I have around 200 genes from one species for which I want to study the evolutionary forces acting on these genes (may be positive selection) on orthologs of 20 sequenced genomes.
As a first step, I did all-vs-all blast of these 20 species and tried to classify these genes into gene families from where I can get the orthologs and paralogs of these genes. I used two different programs to do this job 1). ortholomcl, from where I can get nicely categorized output in the form of orthologs, inparalogs and co-orthologs and the tool is based on graph based heuristics.

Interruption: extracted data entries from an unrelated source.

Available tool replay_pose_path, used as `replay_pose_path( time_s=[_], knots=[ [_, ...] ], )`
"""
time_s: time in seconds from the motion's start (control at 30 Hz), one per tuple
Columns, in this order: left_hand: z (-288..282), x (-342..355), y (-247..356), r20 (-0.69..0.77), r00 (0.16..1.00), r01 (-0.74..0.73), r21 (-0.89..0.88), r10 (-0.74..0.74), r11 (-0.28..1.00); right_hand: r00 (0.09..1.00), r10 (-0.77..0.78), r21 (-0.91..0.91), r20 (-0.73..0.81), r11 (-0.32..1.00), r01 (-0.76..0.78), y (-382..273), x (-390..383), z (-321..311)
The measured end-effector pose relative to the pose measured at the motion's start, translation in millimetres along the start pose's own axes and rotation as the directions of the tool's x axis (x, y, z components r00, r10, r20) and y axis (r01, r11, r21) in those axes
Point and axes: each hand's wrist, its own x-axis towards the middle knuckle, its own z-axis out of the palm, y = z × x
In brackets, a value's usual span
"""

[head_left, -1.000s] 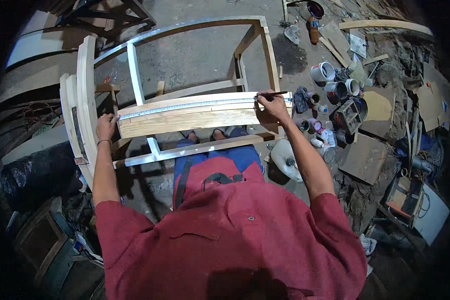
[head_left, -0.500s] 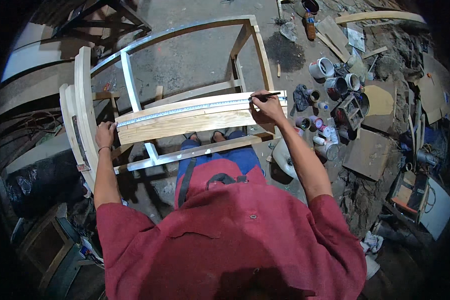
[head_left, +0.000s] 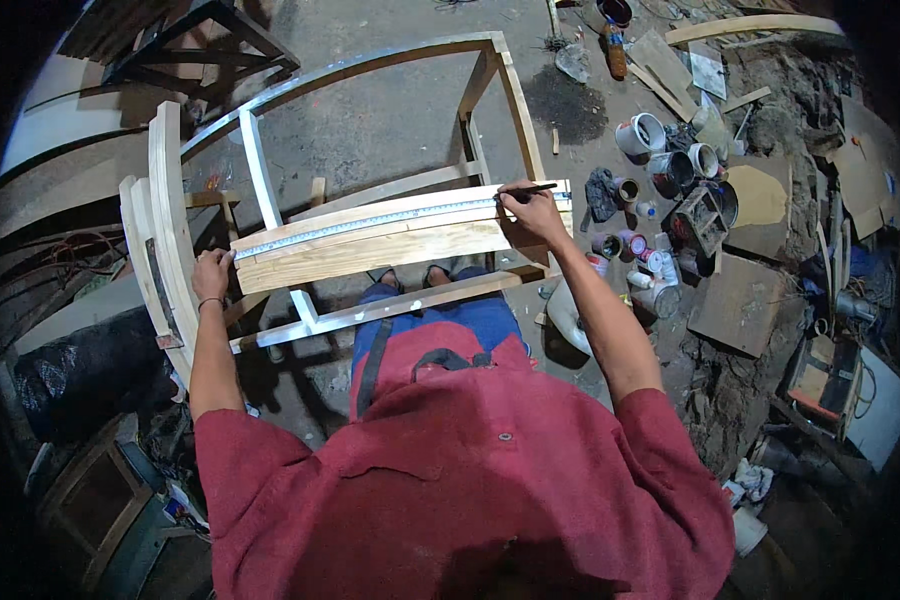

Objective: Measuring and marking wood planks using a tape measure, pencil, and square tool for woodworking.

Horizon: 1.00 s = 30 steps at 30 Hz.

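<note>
A pale wooden plank lies across a light wooden frame in front of me. A long metal ruler rests along the plank's far edge. My left hand presses down on the plank's left end, beside the ruler's tip. My right hand grips a dark pencil at the plank's right end, with its tip at the ruler's edge.
Several paint cans and small pots crowd the dirt floor to the right, with board scraps and cardboard. A dark metal stand is at the far left. Black sacks and wooden boxes sit low on my left.
My right hand with the pencil has slid left along the ruler, away from the plank's right end. My left hand stays on the plank's left end.
</note>
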Motion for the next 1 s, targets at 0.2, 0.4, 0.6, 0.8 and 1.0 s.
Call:
replay_pose_path(
  time_s=[0.2, 0.4, 0.6, 0.8, 1.0],
  knots=[
    [-2.4, -1.8, 3.6, 0.017, 1.0, 0.0, 0.05, -0.001, 0.999, 0.999, -0.026, -0.069, 0.04, 0.997, 0.029, 2.5, 3.6, -1.8],
    [-4.4, -1.9, 7.7, 0.015, 1.0, 0.024, 0.016, -0.024, 1.0, 1.0, -0.018, -0.051, -0.01, 0.999, 0.017, 1.0, 2.7, -2.1],
    [-3.7, -5.8, 4.1, 0.01, 0.999, 0.039, 0.042, -0.04, 0.998, 0.996, 0.077, -0.038, 0.055, 0.996, -0.075, -2.4, 5.3, -5.1],
    [-7.8, -3.9, 12.4, 0.011, 1.0, 0.021, 0.042, -0.021, 0.999, 0.986, 0.147, 0.044, -0.074, 0.989, -0.144, 25.5, 3.4, -26.1],
    [-2.3, -0.7, 3.3, 0.039, 0.999, 0.037, 0.019, -0.038, 0.999, 0.999, 0.054, -0.06, 0.003, 0.997, -0.054, 18.6, 1.3, -38.2]
  ],
)
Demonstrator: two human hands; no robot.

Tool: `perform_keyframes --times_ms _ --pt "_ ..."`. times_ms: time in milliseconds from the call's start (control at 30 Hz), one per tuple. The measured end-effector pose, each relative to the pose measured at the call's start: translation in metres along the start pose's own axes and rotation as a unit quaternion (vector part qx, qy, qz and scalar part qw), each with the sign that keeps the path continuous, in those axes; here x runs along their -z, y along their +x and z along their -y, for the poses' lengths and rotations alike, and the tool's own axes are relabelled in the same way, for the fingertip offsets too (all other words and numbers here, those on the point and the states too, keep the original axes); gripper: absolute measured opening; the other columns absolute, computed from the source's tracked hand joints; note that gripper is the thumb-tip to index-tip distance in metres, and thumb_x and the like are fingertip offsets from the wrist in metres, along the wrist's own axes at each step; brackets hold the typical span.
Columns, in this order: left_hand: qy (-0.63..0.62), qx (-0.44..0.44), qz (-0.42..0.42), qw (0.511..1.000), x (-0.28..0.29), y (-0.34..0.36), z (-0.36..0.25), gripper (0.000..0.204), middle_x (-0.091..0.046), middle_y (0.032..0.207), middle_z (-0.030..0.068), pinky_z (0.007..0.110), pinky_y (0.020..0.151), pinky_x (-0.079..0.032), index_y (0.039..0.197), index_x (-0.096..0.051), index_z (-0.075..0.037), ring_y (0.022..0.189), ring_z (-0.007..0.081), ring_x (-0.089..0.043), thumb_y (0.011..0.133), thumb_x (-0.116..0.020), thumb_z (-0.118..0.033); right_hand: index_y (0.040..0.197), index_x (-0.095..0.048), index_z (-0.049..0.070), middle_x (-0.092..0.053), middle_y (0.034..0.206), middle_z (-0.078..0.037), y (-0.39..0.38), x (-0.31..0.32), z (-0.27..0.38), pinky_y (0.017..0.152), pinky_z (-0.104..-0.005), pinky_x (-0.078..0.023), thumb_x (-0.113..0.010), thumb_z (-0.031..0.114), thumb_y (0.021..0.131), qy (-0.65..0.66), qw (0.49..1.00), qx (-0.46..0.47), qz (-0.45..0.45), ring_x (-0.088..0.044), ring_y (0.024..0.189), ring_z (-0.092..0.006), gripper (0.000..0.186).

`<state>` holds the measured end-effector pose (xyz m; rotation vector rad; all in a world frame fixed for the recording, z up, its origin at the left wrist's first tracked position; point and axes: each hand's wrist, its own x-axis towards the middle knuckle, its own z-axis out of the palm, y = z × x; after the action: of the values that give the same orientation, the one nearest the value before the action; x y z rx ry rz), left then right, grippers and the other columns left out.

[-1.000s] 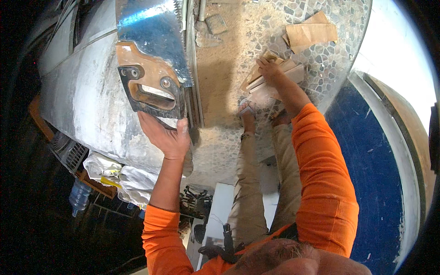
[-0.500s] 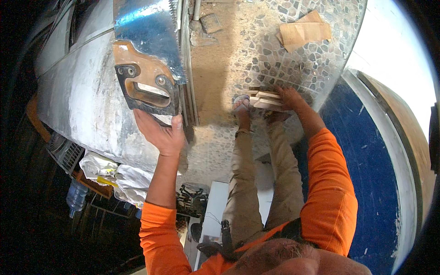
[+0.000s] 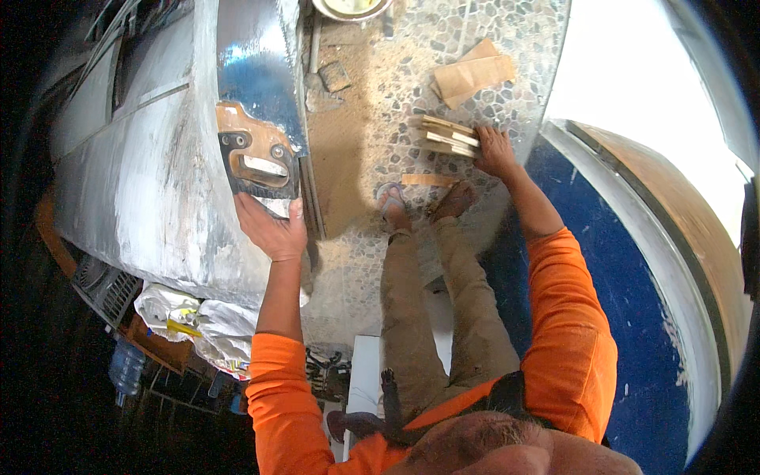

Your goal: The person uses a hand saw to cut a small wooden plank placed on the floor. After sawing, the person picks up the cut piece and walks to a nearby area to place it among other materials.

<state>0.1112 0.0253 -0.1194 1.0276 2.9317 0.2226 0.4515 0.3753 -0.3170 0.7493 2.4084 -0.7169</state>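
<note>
My left hand (image 3: 273, 231) rests at the edge of the worn white bench (image 3: 150, 198), its thumb apart from the fingers. Just beyond it lies a hand saw (image 3: 257, 87) with a wooden handle and a bluish blade; the fingertips reach the handle's near end, and whether they press on it I cannot tell. Lower down on the right, my right hand (image 3: 496, 152) is closed round the end of a small stack of thin wooden strips (image 3: 450, 136), held above the pebbled floor. A single flat wooden strip (image 3: 428, 180) lies by my feet.
Brown folded sheets (image 3: 473, 73) lie on the floor ahead. Sawdust (image 3: 340, 158) covers the ground along the bench, near a broken grey piece (image 3: 335, 77). A blue panel (image 3: 586, 261) stands on my right. White plastic bags (image 3: 210, 317) sit left of my forearm. A bowl (image 3: 352, 8) is at the top.
My right hand has raised the wooden strips from beside my feet and moved them forward, uncovering the single strip. My left hand stays by the saw. The view has shifted.
</note>
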Motion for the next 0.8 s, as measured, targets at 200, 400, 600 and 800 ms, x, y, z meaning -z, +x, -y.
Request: perform_keyframes --times_ms 200,400,600,800 --pt "-0.017 0.020 0.014 1.000 0.009 0.016 -0.011 0.112 -0.035 0.151 0.0409 0.061 0.113 -0.030 0.150 -0.029 0.014 0.138 0.0553 -0.037 0.089 -0.055 -0.076 0.132 -0.055 0.013 -0.062 0.125 -0.012 0.043 0.095 0.000 0.105 -0.0459 -0.040 -0.083 0.016 0.070 -0.111 0.991 -0.051 0.060 -0.057 0.123 -0.0305 0.068" --pt "-0.014 0.004 0.028 1.000 0.013 0.019 -0.018 0.111 -0.030 0.155 0.0383 0.060 0.114 -0.030 0.155 -0.019 0.007 0.141 0.0528 -0.035 0.091 -0.047 -0.079 0.130 -0.059 0.009 -0.063 0.124 -0.013 0.075 0.137 -0.006 0.111 -0.0465 -0.037 -0.086 0.019 0.070 -0.228 0.965 0.020 0.129 -0.058 0.122 -0.0295 0.067" --pt "-0.034 0.003 0.028 0.999 0.014 0.015 -0.018 0.108 -0.029 0.158 0.0358 0.060 0.114 -0.029 0.161 -0.012 0.000 0.143 0.0528 -0.033 0.093 -0.047 -0.077 0.130 -0.063 0.011 -0.065 0.123 -0.012 0.096 0.144 -0.006 0.109 -0.0456 -0.038 -0.082 0.029 0.075 -0.242 0.943 0.037 0.225 -0.058 0.122 -0.0306 0.061" --pt "-0.029 0.000 0.013 0.999 -0.002 -0.010 0.000 0.111 -0.030 0.158 0.0357 0.060 0.116 -0.027 0.162 -0.014 0.002 0.144 0.0540 -0.031 0.092 -0.048 -0.077 0.129 -0.065 0.010 -0.069 0.126 -0.010 0.159 0.106 -0.032 0.107 -0.0445 -0.042 -0.090 0.033 0.072 -0.266 0.940 0.040 0.212 -0.060 0.125 -0.0280 0.067"
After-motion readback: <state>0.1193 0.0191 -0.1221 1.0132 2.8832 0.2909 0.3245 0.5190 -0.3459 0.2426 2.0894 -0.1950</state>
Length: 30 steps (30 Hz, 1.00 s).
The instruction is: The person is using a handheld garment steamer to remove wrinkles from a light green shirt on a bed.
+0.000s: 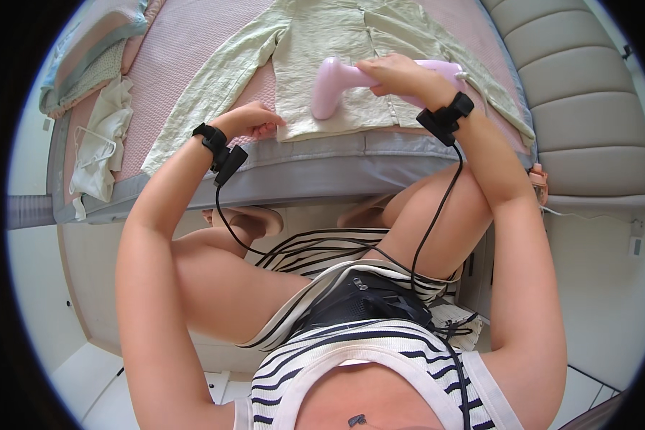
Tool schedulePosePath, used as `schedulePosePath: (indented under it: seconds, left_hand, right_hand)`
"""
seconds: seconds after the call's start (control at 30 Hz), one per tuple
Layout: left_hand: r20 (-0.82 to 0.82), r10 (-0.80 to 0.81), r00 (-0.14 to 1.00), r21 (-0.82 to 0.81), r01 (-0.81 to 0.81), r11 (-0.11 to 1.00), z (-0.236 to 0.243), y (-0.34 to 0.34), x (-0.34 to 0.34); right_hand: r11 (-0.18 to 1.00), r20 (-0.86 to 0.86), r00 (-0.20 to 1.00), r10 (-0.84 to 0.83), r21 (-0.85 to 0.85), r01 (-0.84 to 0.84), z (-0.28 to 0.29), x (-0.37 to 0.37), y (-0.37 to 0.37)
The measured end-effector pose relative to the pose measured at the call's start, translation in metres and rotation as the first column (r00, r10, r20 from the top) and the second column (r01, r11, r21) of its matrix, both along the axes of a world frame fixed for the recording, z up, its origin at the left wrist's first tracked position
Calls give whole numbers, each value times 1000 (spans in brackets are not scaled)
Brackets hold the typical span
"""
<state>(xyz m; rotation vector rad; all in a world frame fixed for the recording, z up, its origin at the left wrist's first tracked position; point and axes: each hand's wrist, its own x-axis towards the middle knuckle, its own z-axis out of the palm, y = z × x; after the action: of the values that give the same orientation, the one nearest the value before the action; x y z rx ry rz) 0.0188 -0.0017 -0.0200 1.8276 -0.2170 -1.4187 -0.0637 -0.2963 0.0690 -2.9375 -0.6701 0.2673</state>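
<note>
A pale green long-sleeved shirt (312, 79) lies spread on the bed, its hem toward me. My right hand (401, 75) is wrapped round the handle of a pink handheld garment steamer (330, 89). The steamer's head rests on or just over the shirt near the hem; I cannot tell whether it touches. A cord leaves the handle's right end. At the left corner of the hem, my left hand (254, 120) is closed, its fingertips pinching the fabric edge.
The bed has a pink quilted cover (186, 79) and a grey-blue side (308, 161). A white garment with a hanger (93, 150) lies at the left, below folded bedding (97, 50). The padded grey headboard (588, 93) stands right, near a pink bottle (537, 183).
</note>
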Motion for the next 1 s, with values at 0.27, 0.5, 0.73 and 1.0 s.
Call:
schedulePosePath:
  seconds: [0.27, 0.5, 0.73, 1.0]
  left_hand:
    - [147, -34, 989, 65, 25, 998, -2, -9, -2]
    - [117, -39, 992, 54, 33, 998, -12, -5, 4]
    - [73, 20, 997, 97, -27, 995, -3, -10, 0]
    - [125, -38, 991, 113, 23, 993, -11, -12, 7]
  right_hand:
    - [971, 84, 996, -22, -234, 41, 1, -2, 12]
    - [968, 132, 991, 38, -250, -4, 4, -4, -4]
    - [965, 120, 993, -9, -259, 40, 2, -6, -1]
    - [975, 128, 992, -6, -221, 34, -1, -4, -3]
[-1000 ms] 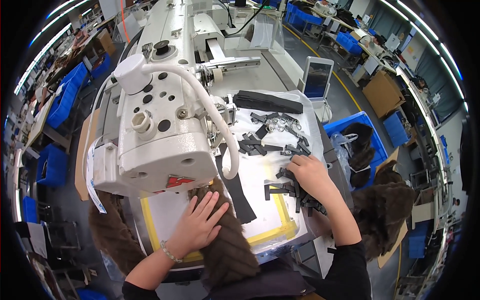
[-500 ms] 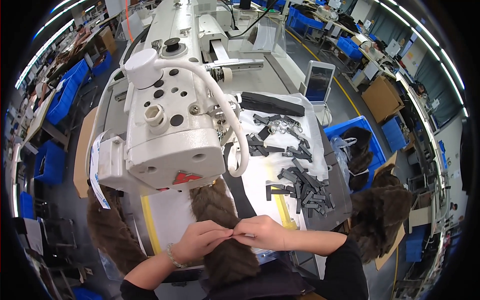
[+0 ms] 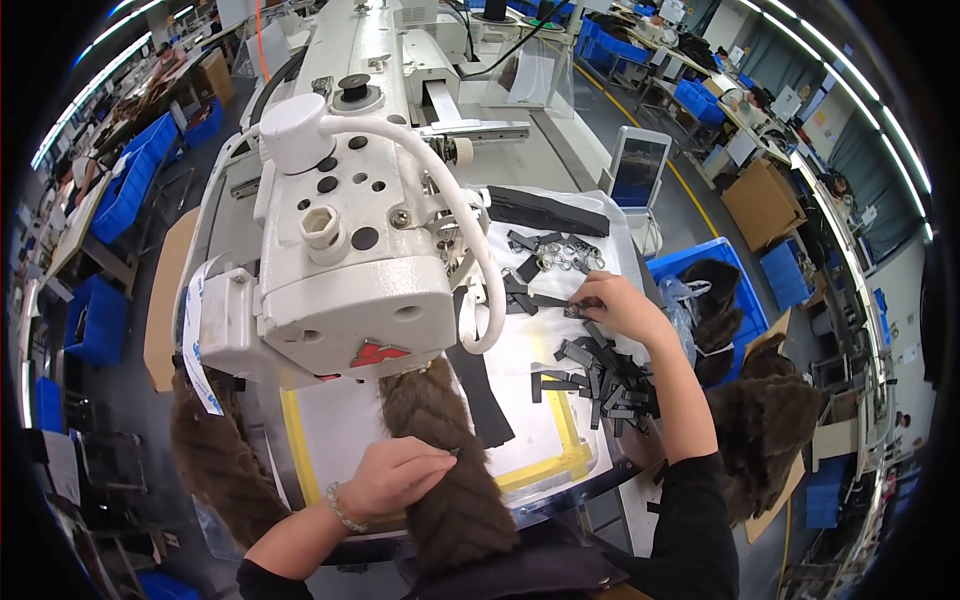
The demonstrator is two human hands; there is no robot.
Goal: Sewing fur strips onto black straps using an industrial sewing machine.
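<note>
Brown chevron-ridged fur strip runs up the lower centre of the frame, partly beneath the left hand, whose fingertips pinch a small dark piece. Right of centre lie short black fabric tabs, heaped; just beyond, the right hand bends its fingers at a flat black strip; I cannot tell whether they grip it. Left of centre stands a white sewing-machine head.

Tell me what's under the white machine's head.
From beneath the head's front edge, a brown fur piece and a white sheet bordered with yellow tape emerge. The head covers whatever lies farther back, including the fur's far end.
</note>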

First, I used the orthomcl with default parameters (evalue 1e-5 and percent identity 50%). The tool seems to work fine for the genes with large families but not for the genes with small families. Further, I went up and down with the orthomcl parameters but not much effect on these families, genes with the small families were classified into different families. Please note when I talk about small and large gene families and family size, this is based on some known gene families in my genome that are well characterized.
So I decided to try with another tool 2). silix which simply gives the genes clustered into families and is based on finding similarity across a linked network. But this does not seems to work fine for the large families. As it keeps picking up more and more domains for large families, e.g. for a family that actually has size of 74 genes, silix reports this family as 5000 genes. Orthomcl gave correct results in these case.
Here is one paper that shows different genes families require different program parameters for correct resolution and has given the strategy to classify the gene families in newly sequenced species by using the information from the known gene families in model species. But using their approach for my work has two drawbacks: first, this is not possible to do this work for 200 genes. Second, this has not addressed if the gene family is not classified well before and not all the gene families are well characterized.
Can someone help me by suggesting the best approach to classify my genes into gene families. As different gene families require different parameters, will this work if I give one stringency criteria for all the genes?
Hope I am clear in asking the question. Kindly let me know if something I misunderstood about selection studies.